> [Task instructions] Write out each line of the listing as it stands, without the images.

- Opening Delimiter -

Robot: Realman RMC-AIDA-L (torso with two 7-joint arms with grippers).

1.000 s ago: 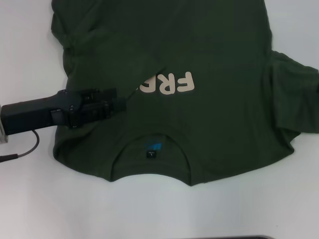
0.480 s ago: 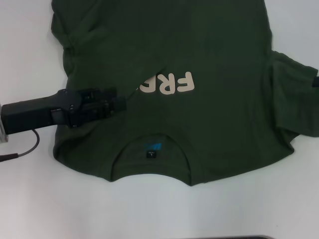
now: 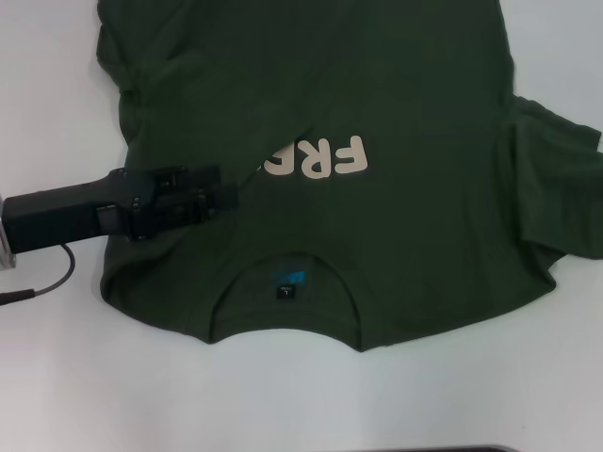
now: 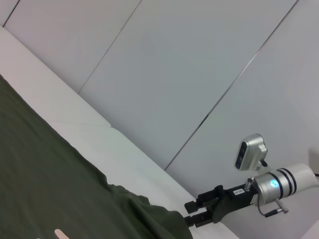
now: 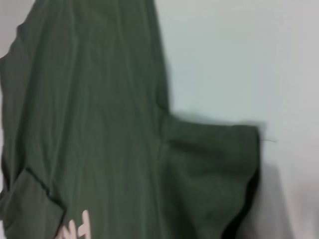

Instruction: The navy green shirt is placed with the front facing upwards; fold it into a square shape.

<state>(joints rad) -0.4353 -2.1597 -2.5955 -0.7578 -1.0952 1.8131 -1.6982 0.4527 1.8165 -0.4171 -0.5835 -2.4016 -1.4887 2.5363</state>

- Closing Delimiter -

> [Solution to this exercise]
Robot: Realman RMC-AIDA-L (torso with two 7-joint arms with grippers).

1.000 s ago: 
0.480 s ago: 
now: 
now: 
now: 

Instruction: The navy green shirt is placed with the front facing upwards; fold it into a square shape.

<state>(joints rad) -0.4353 -2.1597 -2.5955 -0.7578 -1.0952 1.8131 -1.6982 0.4527 1.8165 -0.4171 -0.5835 -2.4016 -1.4887 2.5363</state>

There is nothing further to add to the answer.